▸ WHAT TO PRODUCE: Search for the word "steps" in the entries. Each line that holds it should be copied.

▸ DATA PROVIDED:
::::::::::
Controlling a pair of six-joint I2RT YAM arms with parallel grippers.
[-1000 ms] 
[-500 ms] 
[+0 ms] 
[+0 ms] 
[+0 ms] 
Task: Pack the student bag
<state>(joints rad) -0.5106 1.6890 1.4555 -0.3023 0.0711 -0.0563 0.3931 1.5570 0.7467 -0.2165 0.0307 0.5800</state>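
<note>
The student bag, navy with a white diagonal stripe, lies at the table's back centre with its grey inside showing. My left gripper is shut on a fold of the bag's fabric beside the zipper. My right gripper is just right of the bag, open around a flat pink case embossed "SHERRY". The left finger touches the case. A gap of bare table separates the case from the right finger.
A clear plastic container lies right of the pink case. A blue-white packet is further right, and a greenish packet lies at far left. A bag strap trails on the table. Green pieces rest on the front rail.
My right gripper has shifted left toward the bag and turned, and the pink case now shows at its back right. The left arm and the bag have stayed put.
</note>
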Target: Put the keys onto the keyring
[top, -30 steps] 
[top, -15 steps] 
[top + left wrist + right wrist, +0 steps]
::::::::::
▸ EXERCISE OUTPUT:
[top, -30 steps] 
[top, -15 steps] 
[top + left wrist + right wrist, +0 steps]

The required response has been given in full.